## [Exercise objective]
While reading the listing below, count how many lines hold the word "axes", and answer with the number only.

Segment Start: Supplied material

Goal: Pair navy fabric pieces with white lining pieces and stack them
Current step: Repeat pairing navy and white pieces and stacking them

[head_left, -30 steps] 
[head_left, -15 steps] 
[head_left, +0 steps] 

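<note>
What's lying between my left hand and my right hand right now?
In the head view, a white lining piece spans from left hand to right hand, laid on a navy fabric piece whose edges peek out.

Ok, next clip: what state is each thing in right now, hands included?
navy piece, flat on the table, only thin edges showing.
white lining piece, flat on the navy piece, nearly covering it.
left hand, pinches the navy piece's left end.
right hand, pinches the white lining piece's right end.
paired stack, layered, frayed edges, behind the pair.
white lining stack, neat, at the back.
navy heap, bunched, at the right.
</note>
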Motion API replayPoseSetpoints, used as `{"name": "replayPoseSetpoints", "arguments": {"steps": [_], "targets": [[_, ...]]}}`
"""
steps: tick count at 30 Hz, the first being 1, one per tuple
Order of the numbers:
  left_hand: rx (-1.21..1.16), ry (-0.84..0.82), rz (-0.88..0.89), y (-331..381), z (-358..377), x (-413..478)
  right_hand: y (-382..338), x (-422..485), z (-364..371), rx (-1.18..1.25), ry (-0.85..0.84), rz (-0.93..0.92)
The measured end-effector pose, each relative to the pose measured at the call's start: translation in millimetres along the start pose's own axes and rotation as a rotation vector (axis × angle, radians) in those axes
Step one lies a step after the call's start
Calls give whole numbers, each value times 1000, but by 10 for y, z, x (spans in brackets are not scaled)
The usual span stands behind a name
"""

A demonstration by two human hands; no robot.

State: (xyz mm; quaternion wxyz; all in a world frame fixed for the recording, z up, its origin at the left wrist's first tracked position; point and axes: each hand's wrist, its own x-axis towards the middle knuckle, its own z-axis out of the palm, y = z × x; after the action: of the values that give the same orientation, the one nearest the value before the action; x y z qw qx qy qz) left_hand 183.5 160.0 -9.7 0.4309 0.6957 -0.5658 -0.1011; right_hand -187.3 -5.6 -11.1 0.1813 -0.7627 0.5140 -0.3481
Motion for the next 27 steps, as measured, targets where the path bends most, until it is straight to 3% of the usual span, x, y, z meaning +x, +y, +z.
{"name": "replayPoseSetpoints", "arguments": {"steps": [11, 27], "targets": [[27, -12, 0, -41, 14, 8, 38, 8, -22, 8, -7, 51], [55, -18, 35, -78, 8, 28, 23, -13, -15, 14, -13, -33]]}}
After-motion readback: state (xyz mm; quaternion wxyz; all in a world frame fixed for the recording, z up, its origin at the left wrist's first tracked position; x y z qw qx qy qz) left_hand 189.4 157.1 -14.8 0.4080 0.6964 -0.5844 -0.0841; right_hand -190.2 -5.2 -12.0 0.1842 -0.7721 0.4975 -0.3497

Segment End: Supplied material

## [Response to the task]
2